En outre de notre grande nostalgie, nous ne pouvons oublier que si les Trente Glorieuses ont eu  une forte croissance, cela est dû au fait que cette période a tiré sa source d'une politique des théories keynésiennes. Ceci étant dit, ce libéralisme dont nous pourrions devenir légitimement les laudateurs fait manifestement de nous aujourd'hui les contempteurs, car il signifie aussi la globalisation des violences sans frontières, des crises écologiques, des paniques boursières.  C'est donc aussi là, l'occasion de s'interroger encore bien davantage sur les directions à suivre et les voies de délestage à engager en perspective du présent avenir 2022, pour tenir compte en l'occurrence  des élections présidentielles françaises. Voire de même, bien plus loin, bien plus tard se projeter pour les années futures et les prochaines décennies, afin que nous n'ayons plus à dépenser nos énergies à des sorties de crise  perpétuelles, mais plutôt à élaborer des dispositifs fiables et pérennes pour  éviter cette prosternation à des crises systémiques. Si le marché a sa loi et sa vertu, le politique, lui a l'esprit des lois afin de mettre en oeuvre des politiques publiques correctrices pas seulement en aval mais aussi en amont de tout effondrement économique. C'est au politique de garantir dans la complexité du libre-échange un levier qui permet de réguler les dérives et de se prémunir de tout crash. Indiscutablement, le politique ne peut être un spectateur contemplatif du marché, mais un acteur bienveillant. Nous devons continuellement faire accroitre le rôle du marché sans prédominance sur le rôle du responsable politique qui doit rendre des comptes à travers ce compromis, tel un pacte Marché-Politique dont ce dernier doit être suprême contrairement à certains organismes comme le FMI qui efface le politique au profit du marché. Ainsi, si le peuple ne peut demander des comptes au  libre-échange du marché, il le pourra donc  au politique  qui l'emporte tangiblement sur celui-ci.

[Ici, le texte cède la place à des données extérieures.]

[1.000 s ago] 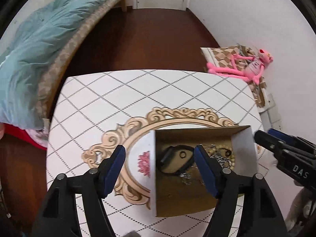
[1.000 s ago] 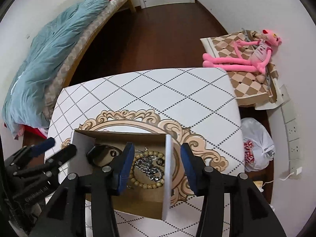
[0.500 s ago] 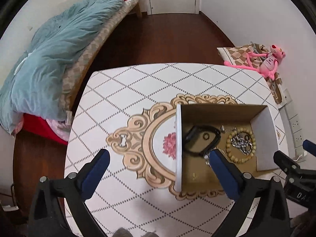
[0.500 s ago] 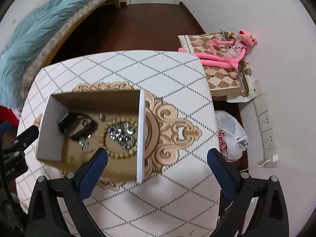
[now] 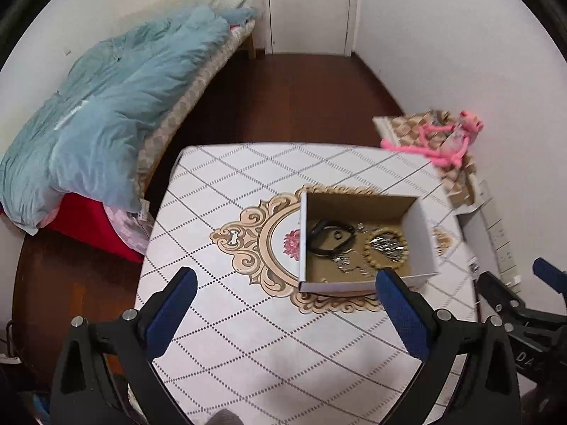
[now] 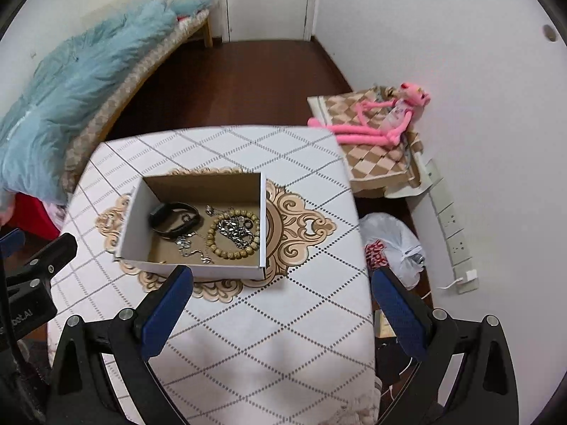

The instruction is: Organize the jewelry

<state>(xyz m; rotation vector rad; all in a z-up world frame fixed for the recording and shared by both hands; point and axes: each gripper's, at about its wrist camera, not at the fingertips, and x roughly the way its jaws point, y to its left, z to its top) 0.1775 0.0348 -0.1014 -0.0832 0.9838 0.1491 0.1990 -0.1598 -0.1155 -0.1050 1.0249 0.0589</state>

Il en va de la responsabilité des consciences des politiques et de ceux qui gouvernent à travers les historiens et les économistes qui de leurs travaux en découlent des résultats réduisant substantiellement les accidents conjoncturels. Probablement il devra se lever de nouveau Kondratieff et des Keynes aiguisés du vingt-et-unième siècle oeuvrant sur l'instabilité ainsi que les inégalités du capitalisme et de leur verve, livrant leur théorie face à ceux qui détiennent le pouvoir économique, afin qu'entre autres d'incliner leurs ardeurs vers une politique sociale pour la cause du bien commun, quand il est dit dans la Déclaration des droits de l'homme et du citoyen du 26 aout 1789 de l'article premier: Les hommes naissent et demeurent libre et égaux en droit les distinctions sociales ne peuvent être fondées que sur l'utilité commune.

Ce dont nous pourrons et devrons offrir à coup sûr aux générations nouvelles, sachant adéquatement qu'à cette heure, le choix ne s'impose plus  ......Qu'en sera-t-il ?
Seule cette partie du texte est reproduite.